The battle for cloud services: Microsoft vs. Amazon

Microsoft’s Apache Hadoop on Windows Azure Preview is the software giant’s gambit to unseat Amazon Web Service’s Elastic MapReduce. Learn which approach better suits your development needs.

There’s little question that Apache Hadoop software library holds the lion’s share of today’s big data analytics...

mindshare. Gartner reported in March 2012 that Hadoop popularity as a search term on its website increased by 601.8% over 2011. Primary driving forces behind Hadoop’s growing popularity have been the rise in big data and social computing hype, widespread enterprise-level acceptance of open source software, a pool of skilled Hadoop devops personnel and Hadoop’s capability to deliver high availability with adequate performance from low-cost clusters of commodity servers. This latter feature enables enterprises to deploy Hadoop workloads to public clouds of IaaS and PaaS providers and substitute pay-per-use charges for capital investments in data centers.

The Apache Software Foundation describes Hadoop as follows:

The Apache Hadoop project develops open source software for reliable, scalable, distributed computing.

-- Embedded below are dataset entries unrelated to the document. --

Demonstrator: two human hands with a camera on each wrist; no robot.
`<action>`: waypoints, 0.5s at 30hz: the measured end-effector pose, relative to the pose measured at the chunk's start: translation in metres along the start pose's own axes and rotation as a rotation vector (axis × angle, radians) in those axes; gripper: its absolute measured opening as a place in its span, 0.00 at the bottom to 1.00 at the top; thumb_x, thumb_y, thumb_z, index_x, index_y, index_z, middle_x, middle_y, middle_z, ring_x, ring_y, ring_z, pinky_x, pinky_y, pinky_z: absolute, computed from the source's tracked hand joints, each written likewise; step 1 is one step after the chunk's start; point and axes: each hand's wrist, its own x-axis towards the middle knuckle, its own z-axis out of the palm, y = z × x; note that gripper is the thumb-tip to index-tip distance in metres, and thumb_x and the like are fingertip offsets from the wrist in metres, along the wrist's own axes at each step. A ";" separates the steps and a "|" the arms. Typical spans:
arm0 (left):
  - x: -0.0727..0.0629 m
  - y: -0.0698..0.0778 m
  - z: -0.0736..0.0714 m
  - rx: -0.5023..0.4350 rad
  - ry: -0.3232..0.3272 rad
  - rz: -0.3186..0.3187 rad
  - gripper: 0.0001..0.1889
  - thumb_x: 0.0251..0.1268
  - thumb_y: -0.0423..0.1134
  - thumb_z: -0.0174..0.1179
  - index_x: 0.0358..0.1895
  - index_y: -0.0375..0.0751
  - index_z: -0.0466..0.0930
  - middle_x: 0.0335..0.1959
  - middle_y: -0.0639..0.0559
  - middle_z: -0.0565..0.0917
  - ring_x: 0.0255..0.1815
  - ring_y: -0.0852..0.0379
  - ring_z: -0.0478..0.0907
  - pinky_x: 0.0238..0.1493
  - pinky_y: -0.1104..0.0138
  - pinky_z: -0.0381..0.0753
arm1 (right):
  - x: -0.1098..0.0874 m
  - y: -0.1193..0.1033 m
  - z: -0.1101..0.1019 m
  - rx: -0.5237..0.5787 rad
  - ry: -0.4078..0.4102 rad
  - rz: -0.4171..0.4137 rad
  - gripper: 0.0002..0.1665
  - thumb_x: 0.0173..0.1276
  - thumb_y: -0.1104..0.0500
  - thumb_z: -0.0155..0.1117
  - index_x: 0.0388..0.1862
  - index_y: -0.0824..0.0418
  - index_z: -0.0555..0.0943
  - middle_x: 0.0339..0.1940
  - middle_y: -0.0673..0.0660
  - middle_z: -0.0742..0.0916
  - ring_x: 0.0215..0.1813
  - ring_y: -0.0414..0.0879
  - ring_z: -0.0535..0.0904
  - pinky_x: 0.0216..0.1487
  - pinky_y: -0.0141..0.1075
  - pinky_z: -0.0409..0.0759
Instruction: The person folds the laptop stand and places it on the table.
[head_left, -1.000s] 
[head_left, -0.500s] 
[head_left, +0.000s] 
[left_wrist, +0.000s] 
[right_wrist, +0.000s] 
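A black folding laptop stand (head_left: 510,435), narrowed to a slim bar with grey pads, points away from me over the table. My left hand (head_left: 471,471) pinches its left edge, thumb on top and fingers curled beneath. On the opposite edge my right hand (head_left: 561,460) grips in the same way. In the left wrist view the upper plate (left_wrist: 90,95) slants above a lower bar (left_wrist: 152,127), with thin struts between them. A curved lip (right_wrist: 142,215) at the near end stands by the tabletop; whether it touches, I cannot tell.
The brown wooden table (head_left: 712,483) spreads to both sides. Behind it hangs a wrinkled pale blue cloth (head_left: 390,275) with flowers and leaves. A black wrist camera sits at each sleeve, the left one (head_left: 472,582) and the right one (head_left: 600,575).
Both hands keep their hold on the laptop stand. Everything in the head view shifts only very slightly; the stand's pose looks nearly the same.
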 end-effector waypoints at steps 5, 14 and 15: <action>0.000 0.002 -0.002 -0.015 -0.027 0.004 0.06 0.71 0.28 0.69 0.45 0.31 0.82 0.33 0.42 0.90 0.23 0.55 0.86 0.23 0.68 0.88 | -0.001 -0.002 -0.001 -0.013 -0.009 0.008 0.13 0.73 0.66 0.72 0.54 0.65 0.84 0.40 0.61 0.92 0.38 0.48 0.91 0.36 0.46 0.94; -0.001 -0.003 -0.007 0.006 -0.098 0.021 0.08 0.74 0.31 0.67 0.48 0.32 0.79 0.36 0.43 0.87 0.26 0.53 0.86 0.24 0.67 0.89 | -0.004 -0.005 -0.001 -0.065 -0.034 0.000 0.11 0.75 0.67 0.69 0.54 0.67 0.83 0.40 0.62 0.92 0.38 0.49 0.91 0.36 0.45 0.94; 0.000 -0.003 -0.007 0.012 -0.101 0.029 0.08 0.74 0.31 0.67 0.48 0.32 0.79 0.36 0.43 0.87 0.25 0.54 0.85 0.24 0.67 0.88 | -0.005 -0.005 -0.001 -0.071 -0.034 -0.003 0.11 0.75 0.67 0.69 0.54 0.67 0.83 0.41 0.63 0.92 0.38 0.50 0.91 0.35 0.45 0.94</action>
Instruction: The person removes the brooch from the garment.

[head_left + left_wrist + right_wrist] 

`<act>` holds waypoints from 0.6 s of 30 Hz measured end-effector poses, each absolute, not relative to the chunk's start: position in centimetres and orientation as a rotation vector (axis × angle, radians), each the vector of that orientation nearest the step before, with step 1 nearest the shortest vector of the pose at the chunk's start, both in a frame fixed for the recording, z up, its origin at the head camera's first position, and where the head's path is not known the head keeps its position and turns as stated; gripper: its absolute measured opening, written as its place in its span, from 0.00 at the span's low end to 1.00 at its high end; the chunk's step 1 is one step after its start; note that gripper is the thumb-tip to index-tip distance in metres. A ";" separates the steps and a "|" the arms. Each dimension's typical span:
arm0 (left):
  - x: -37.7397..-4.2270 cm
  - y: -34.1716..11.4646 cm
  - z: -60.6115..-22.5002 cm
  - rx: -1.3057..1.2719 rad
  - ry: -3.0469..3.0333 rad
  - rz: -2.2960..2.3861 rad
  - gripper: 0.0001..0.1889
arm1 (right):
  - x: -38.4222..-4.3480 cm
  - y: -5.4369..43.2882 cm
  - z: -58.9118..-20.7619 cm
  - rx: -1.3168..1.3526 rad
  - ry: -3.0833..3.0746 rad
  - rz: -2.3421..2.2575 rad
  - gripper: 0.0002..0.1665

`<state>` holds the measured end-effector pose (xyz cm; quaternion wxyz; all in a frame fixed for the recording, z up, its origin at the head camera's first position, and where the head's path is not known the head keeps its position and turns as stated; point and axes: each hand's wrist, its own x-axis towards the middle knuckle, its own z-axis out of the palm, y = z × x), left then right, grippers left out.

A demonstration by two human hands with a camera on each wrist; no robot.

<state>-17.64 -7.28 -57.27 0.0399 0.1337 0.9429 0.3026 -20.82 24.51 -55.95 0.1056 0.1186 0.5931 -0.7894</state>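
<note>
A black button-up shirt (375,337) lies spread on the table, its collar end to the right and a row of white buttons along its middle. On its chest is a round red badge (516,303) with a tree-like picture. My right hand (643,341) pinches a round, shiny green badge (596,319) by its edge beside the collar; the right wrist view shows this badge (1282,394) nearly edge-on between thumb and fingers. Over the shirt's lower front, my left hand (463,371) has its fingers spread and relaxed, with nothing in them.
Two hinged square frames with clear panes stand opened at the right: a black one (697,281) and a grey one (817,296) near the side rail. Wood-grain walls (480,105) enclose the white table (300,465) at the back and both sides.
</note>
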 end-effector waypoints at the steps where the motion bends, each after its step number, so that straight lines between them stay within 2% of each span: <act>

The Apache Hadoop software library is a framework that allows for the distributed processing of large data sets across clusters of computers using a simple programming model. It is designed to scale up from single servers to thousands of machines, each offering local computation and storage. Rather than rely on hardware to deliver high-availability, the library itself is designed to detect and handle failures at the application layer, so delivering a highly-available service on top of a cluster of computers, each of which may be prone to failures.

Commercial distributions of open source software, such as Red Hat Enterprise Linux, are de rigueur at the enterprise level. Cloudera pioneered commercial Hadoop distribution with a freemium model that offers a free Cloudera Distribution for Hadoop (CDH), but requires payments for support and licensing the Cloudera Manager application. Because of its business model and market dominance, Cloudera is considered by many to be the “Red Hat of Hadoop.” Yahoo!, the original developer of Hadoop, had converted the heathen but Cloudera was selling the bibles. So Yahoo! spun off in June 2011 its Hadoop engineering group into Hortonworks, a new entity financed by Benchmark capital, to generate revenue from Hadoop by competing with Cloudera. Cloudera announced a partnership with IBM in March 2012 to integrate CDH and Cloudera Manager with IBM’s BigInsights platform on premises and in its public SmartCloud service.

Amazon’s Elastic MapReduce

Amazon Web Services (AWS) introduced the Elastic MapReduce (EMR) service on April 2, 2009, making AWS the granddaddy of cloud-based Hadoop services. EMR uses clusters of on-demand EC2 instances for processing data stored in S3 or DynamoDB. Specialized on-demand EMR instances range in cost from US$0.105 per hour for Small to US$0.864 per hour for Extra Large Hi-CPU instances, including an EMR surcharge. Standard monthly charges for S3 or Dynamo DB storage and per-GB data transfers to and from Amazon data centers apply. You’re charged for each hour or fraction thereof that your instances are running.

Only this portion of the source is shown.